GIVEN INFORMATION –
════════

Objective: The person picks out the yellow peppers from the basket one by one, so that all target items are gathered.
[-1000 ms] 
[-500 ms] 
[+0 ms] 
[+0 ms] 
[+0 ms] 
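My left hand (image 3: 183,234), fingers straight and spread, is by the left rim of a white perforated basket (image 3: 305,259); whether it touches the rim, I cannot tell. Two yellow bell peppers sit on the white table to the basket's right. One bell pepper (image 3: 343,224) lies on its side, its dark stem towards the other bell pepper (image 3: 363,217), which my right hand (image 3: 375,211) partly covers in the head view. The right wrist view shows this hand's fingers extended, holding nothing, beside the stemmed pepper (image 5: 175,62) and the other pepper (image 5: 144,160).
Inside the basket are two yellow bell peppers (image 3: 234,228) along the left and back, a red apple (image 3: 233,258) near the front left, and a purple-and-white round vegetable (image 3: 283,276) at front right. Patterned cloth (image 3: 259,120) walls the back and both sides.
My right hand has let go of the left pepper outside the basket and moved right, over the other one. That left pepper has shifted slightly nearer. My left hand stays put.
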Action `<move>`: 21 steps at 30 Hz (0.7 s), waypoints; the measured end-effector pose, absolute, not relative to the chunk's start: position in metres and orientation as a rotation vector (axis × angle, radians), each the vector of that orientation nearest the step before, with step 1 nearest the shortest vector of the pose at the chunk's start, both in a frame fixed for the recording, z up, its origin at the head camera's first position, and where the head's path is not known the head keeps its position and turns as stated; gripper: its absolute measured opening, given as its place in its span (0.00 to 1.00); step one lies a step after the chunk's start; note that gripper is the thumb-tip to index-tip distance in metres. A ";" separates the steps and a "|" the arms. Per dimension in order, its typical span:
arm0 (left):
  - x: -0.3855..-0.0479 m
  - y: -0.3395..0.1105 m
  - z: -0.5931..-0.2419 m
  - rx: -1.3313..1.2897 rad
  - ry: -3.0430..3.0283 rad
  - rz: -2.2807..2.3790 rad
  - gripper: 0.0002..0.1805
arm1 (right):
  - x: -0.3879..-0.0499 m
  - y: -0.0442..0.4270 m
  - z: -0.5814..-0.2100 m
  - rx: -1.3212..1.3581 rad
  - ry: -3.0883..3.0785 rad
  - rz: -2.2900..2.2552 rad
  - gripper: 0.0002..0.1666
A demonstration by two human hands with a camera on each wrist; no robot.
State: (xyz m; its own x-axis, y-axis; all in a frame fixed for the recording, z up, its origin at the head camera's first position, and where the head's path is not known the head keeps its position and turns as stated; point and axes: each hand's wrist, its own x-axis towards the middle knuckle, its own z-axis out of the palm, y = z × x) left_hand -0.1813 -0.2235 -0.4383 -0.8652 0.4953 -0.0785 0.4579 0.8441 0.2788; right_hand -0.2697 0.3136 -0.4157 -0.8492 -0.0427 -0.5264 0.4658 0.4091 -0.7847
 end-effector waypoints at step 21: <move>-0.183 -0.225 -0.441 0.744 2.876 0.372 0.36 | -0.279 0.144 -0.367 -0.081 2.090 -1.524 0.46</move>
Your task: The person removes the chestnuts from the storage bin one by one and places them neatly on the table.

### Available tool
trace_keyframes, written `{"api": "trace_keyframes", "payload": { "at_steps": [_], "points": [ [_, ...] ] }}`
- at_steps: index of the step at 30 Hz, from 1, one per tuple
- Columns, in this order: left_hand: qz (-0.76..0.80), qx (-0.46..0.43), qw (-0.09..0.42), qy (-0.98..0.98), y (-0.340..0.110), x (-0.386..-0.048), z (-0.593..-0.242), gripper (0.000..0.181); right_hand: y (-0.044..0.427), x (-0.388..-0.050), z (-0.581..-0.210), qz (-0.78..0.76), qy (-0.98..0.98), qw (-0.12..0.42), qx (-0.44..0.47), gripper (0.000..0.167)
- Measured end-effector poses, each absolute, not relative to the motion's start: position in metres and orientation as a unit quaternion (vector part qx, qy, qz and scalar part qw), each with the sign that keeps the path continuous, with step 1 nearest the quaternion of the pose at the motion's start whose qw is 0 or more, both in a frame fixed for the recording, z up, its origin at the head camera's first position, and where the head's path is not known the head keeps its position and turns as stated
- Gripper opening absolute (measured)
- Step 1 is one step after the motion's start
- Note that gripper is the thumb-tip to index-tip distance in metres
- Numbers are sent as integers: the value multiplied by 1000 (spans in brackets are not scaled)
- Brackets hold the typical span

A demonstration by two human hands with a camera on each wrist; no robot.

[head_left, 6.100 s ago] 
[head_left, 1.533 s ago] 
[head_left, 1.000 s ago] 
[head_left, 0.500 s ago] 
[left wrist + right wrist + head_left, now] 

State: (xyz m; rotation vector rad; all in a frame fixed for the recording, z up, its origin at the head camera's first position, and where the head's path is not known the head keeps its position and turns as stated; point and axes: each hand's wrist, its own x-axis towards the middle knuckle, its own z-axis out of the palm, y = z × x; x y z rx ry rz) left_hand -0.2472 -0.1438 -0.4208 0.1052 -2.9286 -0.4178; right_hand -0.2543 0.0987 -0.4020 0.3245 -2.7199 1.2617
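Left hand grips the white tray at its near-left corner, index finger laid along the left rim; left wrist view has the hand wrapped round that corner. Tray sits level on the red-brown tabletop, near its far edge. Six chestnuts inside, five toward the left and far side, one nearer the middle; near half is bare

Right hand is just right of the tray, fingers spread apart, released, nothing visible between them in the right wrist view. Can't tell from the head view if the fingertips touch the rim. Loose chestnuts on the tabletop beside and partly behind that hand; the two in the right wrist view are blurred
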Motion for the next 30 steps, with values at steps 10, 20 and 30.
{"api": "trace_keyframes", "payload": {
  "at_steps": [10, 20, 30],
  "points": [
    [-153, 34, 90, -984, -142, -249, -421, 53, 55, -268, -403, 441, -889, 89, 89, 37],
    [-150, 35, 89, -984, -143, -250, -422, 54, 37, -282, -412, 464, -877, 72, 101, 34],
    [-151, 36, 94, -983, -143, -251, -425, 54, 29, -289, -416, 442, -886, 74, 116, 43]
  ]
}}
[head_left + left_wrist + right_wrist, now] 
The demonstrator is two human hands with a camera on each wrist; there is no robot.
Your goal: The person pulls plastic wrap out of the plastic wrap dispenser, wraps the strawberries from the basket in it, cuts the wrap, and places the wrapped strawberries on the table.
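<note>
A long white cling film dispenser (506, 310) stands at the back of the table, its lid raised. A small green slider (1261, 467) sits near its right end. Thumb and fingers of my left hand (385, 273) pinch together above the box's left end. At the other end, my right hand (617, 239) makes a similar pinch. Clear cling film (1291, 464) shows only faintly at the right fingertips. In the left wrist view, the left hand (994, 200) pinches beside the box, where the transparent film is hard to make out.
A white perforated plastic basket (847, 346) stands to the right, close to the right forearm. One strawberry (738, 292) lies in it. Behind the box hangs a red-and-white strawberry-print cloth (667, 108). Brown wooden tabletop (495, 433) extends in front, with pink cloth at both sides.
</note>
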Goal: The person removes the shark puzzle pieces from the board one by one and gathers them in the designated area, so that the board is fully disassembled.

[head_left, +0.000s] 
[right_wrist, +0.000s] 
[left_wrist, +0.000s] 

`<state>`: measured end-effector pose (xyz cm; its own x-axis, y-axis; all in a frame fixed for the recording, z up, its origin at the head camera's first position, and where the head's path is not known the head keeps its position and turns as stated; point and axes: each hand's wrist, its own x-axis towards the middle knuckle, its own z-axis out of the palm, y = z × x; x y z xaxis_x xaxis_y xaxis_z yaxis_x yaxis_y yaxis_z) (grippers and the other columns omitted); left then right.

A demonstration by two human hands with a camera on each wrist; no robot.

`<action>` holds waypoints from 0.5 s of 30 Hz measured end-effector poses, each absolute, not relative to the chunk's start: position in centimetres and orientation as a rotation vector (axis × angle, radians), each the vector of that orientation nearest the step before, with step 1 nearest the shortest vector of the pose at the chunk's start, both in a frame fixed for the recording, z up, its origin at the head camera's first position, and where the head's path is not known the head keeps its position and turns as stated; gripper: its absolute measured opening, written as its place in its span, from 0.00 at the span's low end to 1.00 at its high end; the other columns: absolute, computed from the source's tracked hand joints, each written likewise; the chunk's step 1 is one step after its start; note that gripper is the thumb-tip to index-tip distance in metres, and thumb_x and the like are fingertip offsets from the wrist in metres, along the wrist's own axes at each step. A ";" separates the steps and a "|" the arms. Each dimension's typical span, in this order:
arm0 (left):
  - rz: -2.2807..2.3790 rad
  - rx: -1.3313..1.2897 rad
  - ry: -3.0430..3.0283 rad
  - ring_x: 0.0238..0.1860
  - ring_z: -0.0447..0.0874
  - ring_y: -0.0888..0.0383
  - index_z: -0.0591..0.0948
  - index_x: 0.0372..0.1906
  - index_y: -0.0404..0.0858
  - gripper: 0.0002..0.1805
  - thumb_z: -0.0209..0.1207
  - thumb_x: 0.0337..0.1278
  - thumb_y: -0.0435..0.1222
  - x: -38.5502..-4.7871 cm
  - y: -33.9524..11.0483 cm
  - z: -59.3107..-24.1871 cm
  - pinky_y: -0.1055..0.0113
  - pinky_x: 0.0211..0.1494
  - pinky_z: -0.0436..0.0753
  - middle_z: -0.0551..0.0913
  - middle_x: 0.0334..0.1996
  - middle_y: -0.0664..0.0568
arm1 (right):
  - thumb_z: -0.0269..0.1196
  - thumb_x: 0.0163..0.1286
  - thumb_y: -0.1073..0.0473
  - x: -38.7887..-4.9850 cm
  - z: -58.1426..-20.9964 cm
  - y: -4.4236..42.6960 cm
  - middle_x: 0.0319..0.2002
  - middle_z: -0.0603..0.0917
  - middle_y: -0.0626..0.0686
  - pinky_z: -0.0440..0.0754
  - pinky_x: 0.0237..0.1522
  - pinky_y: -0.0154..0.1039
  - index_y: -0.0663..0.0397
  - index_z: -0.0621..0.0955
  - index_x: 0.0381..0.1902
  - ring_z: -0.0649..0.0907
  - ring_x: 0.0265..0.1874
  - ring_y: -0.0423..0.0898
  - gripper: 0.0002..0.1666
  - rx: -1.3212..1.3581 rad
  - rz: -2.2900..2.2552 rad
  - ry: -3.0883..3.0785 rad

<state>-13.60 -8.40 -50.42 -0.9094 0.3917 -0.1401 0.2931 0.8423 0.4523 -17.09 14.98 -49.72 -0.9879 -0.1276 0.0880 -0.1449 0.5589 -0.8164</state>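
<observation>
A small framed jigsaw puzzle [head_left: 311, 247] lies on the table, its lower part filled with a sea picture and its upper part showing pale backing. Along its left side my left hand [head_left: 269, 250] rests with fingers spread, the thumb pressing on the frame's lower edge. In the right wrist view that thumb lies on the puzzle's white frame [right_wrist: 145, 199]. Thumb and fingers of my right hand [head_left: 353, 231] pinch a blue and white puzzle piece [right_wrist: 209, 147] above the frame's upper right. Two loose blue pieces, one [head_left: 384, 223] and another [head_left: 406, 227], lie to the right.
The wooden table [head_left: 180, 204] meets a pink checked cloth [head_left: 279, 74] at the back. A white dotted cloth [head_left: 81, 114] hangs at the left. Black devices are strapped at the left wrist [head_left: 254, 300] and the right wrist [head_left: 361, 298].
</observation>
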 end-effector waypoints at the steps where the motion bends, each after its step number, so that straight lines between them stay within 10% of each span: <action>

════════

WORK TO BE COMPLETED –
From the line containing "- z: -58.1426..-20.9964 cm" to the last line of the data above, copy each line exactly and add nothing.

SOLUTION FOR THIS TASK –
  - z: -58.1426..-20.9964 cm
  - y: -4.4236..42.6960 cm
  - middle_x: 0.0319..0.2002
  - middle_z: -0.0603..0.0917
  - middle_y: -0.0626..0.0686
  - pinky_z: -0.0440..0.0754
  - pinky_x: 0.0237..0.1522
  - pinky_y: -0.0154..0.1039
  - index_y: -0.0663..0.0397
  - index_z: -0.0621..0.0955
  - index_x: 0.0381..0.1902
  - ring_z: -0.0649..0.0907
  - ring_x: 0.0265..0.1874
  - ring_y: -0.0423..0.0898
  - gripper: 0.0002..0.1666
  - rx: -1.3212..1.3581 rad
  - rz: -2.2900..2.2552 rad
  - ry: -3.0883..3.0785 rad

<state>-13.60 -8.40 -50.42 -0.9094 0.3917 -0.1401 0.2931 0.8423 0.4523 -17.09 14.98 -49.72 -0.9879 -0.1276 0.0880 -0.1449 0.5589 -0.8164</state>
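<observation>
A small framed jigsaw puzzle [head_left: 311, 247] lies on the table, its lower part filled with a sea picture and its upper part showing pale backing. Along its left side my left hand [head_left: 269, 250] rests with fingers spread, the thumb pressing on the frame's lower edge. In the right wrist view that thumb lies on the puzzle's white frame [right_wrist: 145, 199]. Thumb and fingers of my right hand [head_left: 353, 231] pinch a blue and white puzzle piece [right_wrist: 209, 147] above the frame's upper right. Two loose blue pieces, one [head_left: 384, 223] and another [head_left: 406, 227], lie to the right.
The wooden table [head_left: 180, 204] meets a pink checked cloth [head_left: 279, 74] at the back. A white dotted cloth [head_left: 81, 114] hangs at the left. Black devices are strapped at the left wrist [head_left: 254, 300] and the right wrist [head_left: 361, 298].
</observation>
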 end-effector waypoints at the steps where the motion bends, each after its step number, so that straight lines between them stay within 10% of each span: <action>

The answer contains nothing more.